Go through the data and count each line that has the string "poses". Give that count alone.

——

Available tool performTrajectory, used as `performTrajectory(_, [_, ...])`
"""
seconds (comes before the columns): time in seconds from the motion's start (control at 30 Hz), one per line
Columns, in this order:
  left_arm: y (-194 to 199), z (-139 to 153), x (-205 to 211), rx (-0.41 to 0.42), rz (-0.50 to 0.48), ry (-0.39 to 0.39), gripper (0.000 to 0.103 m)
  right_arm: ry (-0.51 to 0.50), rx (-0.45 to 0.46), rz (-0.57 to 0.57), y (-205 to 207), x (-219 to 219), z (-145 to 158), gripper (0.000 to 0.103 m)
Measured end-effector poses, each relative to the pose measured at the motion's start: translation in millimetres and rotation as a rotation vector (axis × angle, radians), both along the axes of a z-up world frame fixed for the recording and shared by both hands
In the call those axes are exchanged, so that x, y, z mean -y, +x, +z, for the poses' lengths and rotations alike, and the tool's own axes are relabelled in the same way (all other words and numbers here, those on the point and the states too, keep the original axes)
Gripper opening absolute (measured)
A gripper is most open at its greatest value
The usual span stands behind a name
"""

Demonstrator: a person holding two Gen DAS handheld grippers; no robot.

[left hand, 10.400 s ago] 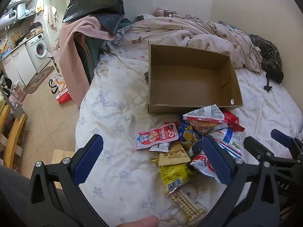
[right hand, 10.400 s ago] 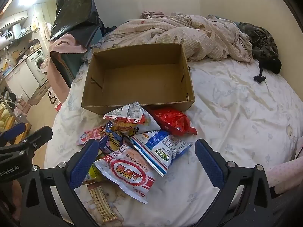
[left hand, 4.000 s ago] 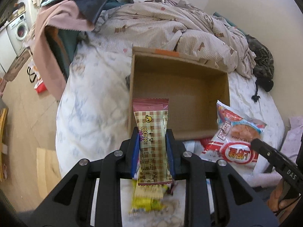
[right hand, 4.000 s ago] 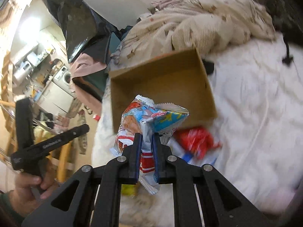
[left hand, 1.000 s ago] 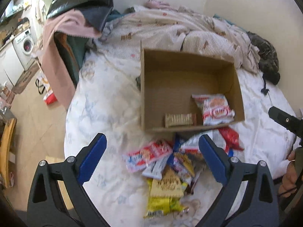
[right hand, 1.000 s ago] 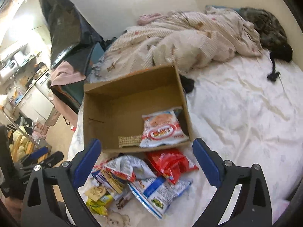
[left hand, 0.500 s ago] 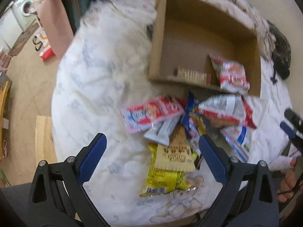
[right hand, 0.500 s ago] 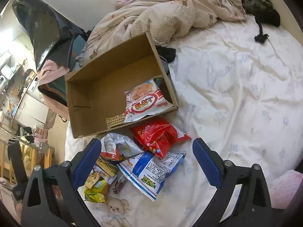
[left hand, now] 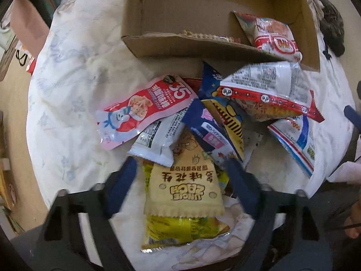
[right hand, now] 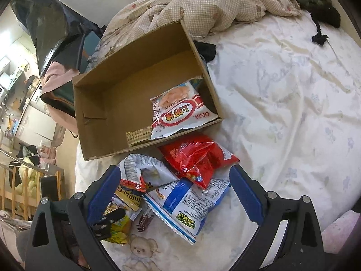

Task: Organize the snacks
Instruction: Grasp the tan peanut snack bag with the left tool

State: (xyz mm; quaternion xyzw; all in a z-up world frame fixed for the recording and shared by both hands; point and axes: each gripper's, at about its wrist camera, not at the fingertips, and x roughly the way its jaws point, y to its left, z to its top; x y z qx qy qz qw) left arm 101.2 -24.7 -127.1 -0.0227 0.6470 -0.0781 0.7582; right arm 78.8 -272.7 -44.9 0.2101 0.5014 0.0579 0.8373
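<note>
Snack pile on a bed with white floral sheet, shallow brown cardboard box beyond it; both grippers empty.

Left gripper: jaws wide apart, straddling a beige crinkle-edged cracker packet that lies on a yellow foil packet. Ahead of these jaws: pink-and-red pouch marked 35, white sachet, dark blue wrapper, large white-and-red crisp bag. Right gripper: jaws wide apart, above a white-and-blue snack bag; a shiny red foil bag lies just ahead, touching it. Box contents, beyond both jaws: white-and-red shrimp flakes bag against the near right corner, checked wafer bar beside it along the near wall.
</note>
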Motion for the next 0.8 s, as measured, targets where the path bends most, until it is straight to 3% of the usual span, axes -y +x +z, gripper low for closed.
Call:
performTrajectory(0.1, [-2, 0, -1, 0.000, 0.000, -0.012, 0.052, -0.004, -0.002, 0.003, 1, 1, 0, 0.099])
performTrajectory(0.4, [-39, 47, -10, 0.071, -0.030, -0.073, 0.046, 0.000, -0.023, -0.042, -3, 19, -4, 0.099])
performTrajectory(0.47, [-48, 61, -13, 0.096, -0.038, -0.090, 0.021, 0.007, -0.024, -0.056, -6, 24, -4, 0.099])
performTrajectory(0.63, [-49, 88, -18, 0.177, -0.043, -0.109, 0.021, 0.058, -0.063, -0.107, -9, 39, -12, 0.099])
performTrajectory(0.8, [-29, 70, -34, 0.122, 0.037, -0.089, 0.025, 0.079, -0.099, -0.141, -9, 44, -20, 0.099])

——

**Reply to the task**
2